Otho se estremecía. Nadie antes había llegado hasta Cacher. El simple hecho de que Otis se encontrase en esa posición —de pie en la puerta de un viejo colmado con una ametralladora, preparada y cargada— era un desastre. Si la Red descubriese que habían quedado reducidos a esos métodos, probablemente les abandonasen, y las responsabilidades de Otho pasarían a otra persona. Otho sabía que había otros —como el señor Salvador— esperando para ocupar su lugar si cometía un error.

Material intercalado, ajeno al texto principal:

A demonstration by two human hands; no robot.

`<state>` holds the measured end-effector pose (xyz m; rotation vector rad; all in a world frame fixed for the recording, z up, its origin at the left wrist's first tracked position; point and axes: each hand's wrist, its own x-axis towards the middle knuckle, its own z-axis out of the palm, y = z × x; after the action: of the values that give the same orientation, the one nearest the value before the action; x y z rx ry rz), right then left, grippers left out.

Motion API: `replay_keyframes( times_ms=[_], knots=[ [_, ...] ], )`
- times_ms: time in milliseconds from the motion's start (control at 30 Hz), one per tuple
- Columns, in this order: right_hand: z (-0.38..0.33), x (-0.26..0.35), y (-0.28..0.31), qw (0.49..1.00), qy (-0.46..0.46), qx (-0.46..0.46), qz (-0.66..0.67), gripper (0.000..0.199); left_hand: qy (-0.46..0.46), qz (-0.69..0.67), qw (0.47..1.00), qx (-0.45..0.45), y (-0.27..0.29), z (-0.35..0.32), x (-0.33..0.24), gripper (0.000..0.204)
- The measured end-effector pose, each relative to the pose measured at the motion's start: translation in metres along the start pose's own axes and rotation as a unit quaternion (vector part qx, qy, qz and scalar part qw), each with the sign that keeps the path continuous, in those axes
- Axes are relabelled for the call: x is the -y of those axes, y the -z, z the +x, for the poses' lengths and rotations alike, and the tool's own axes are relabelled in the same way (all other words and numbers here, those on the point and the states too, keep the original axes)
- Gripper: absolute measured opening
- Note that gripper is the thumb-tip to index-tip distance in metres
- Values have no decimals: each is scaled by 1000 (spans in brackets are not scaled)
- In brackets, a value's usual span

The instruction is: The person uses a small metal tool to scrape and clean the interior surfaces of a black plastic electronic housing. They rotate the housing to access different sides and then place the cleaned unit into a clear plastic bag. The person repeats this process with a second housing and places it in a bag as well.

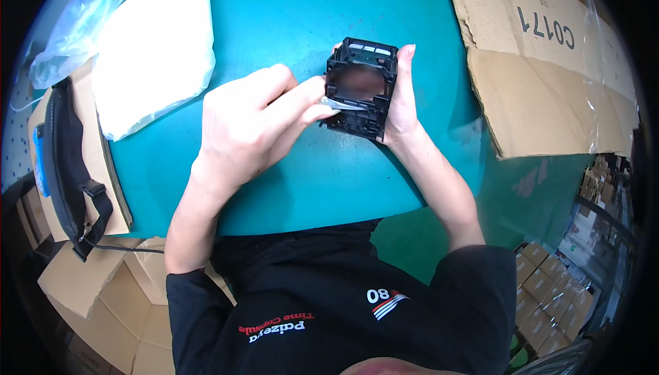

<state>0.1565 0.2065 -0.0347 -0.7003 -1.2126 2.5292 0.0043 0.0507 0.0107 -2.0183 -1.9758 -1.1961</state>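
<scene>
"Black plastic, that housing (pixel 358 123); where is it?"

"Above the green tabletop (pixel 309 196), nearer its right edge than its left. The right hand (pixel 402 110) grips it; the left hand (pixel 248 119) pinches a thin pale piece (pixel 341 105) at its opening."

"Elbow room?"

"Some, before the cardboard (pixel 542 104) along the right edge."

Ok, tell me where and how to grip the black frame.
Probably by its outer right wall, from the right: the black frame is boxy, so the right hand can cup that side, leaving the rounded opening uncovered and the left side to the left hand with its thin pale piece.
</scene>
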Motion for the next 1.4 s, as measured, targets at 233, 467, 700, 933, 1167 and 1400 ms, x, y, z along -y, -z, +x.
replay_keyframes(
  times_ms=[233, 467, 700, 933, 1167, 1400],
  knots=[
    [9, 25, 10, 914, 302, 13, -272, 88, 87, -109, 989, -39, -3, -3, 4, 72],
    [0, 20, 18, 778, 471, 92, -406, 122, 169, -232, 957, 35, -22, -6, -6, 75],
    [2, 24, 10, 809, 494, 96, -303, 82, 184, -498, 841, -100, -30, -13, -2, 70],
    [-2, 39, 11, 726, 551, 98, -399, 72, 11, -249, 968, -7, -14, -7, 14, 48],
    [-3, 34, 6, 735, 537, 104, -400, 72, -13, -146, 983, 108, -1, 0, 16, 46],
    [-4, 31, 6, 733, 527, 116, -414, 72, -36, -109, 983, 143, 0, -1, 17, 44]
  ],
)
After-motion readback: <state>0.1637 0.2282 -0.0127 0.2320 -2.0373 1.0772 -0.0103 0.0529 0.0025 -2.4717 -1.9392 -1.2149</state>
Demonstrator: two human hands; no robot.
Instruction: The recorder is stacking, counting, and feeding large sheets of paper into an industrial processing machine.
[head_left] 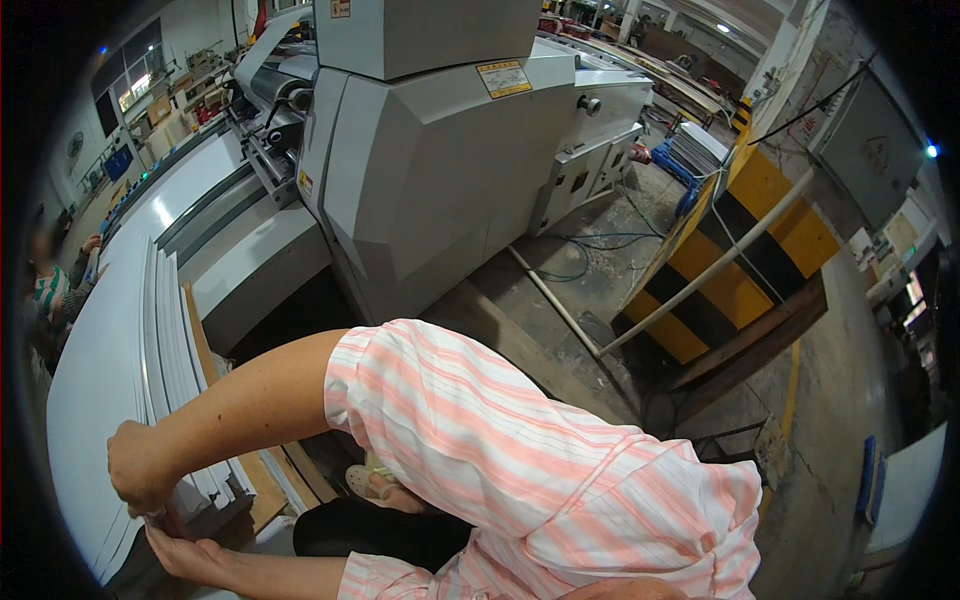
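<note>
A tall stack of large white paper sheets (95,370) fills the left side, its layered edges facing my body. My right hand (143,467) reaches across from above and is closed on the near corner of the top sheets. Just below it, my left hand (190,558) is turned palm up, its fingers pressed together against the same corner. The fingertips of both hands are partly hidden where they meet at the paper. Beneath the upper sheets the stack's corner looks uneven, with some layers sticking out.
A big grey machine (430,170) stands ahead, with rollers (285,95) at its left. A yellow-and-black striped barrier (735,255) and a metal rail (700,265) are at right. Wooden boards (265,490) lie by the stack. Another person (55,285) stands at far left.
</note>
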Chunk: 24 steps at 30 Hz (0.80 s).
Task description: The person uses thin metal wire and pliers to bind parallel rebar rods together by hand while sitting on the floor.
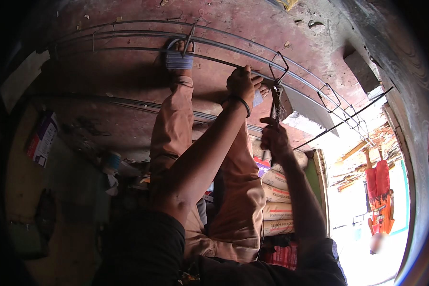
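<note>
A long cage of thin steel bars (224,46) curves across the far part of the view, with bent stirrups (280,66) around the bars. My left hand (241,85), a dark band at its wrist, is closed on the cage's near bar, left of one stirrup. My right hand (274,139) is closed around the handle of pincers (273,110), their head up against the bar at that stirrup's lower corner. Thin strands of tie wire (280,97) seem to hang beside the tool. The jaws are too small to make out.
My slippered foot (180,59) is at the cage. Loose bars (128,102) lie on the reddish floor. Stacked paper sacks (277,209) stand right of my legs. A grey block (361,71) is at the right wall. Beyond the bright doorway stands a person in orange (380,190).
</note>
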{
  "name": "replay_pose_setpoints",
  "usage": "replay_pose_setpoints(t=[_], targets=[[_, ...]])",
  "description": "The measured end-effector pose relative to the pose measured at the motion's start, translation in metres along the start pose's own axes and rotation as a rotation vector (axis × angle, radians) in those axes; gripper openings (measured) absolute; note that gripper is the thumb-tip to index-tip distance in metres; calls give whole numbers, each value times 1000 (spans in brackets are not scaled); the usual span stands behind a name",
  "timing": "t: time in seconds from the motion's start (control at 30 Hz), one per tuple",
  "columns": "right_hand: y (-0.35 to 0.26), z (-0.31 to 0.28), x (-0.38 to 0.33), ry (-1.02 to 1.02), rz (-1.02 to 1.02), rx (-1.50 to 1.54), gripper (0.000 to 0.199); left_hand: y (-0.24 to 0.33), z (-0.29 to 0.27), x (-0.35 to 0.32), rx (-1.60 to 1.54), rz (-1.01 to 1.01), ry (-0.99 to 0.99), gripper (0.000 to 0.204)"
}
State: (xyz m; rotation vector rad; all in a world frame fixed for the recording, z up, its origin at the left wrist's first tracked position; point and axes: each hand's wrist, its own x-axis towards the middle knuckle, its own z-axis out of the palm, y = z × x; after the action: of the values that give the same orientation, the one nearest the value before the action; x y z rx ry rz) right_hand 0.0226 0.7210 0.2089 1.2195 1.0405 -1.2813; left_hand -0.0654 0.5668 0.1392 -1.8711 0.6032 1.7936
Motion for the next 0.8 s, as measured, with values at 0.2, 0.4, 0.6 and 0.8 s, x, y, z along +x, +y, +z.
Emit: replay_pose_setpoints(t=[0.2, 0.4, 0.6, 0.8], targets=[[-10, 48, -1, -439, -60, 945, 21, -23, -11, 15, 456, 47, -207, 41], [-22, 12, -36, -381, -56, 647, 28, -58, -7, -6, 701, 186, -394, 22], [-42, -35, -50, -112, 49, -196, 41, -84, -1, -2, 492, -41, -349, 18], [-28, -27, -57, 498, -644, -1543, 89, -93, -3, -2, 355, -11, -391, 20]])
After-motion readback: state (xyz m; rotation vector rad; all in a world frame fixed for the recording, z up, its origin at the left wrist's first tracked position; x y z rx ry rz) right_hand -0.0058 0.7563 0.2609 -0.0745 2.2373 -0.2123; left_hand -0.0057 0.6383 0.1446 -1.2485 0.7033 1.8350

—¿Deberíamos matarle? —dijo Otis. Era una pregunta dolorosamente estúpida, pero estaba bien que Otis la plantease. Otis había pasado una cantidad insana de tiempo viendo películas de espías y thrillers en la HBO. Desde que era consciente de la naturaleza de las actividades actuales, había dejado suelta la imaginación, creyendo que se encontraban en medio de una estúpida película de James Bond.
—No se trata de eso —dijo Otho—. No aspiramos a la violencia, hijo. No estamos haciendo la guerra. Tampoco es espionaje. La idea en este caso es hacer que el país vuelva a sus raíces: los contratos, mercados, cumplir tus promesas, aceptar tus responsabilidades. Meyer es un hombre honorable y si le matásemos destrozaríamos nuestra justificación. —Otho hizo una pausa durante un momento y miró a través de una ventana cubierta de polvo—. Si fuésemos asesinos, yo mataría al señor Salvador.
—¿Y eso? —dijo Otis, asombrado—. Pensaba que lo estaba haciendo muy bien.
—Si de verdad lo estuviese haciendo muy bien —dijo Otho—, Mel Meyer jamás habría venido aquí. Ni siquiera habría sabido que algo estaba pasando.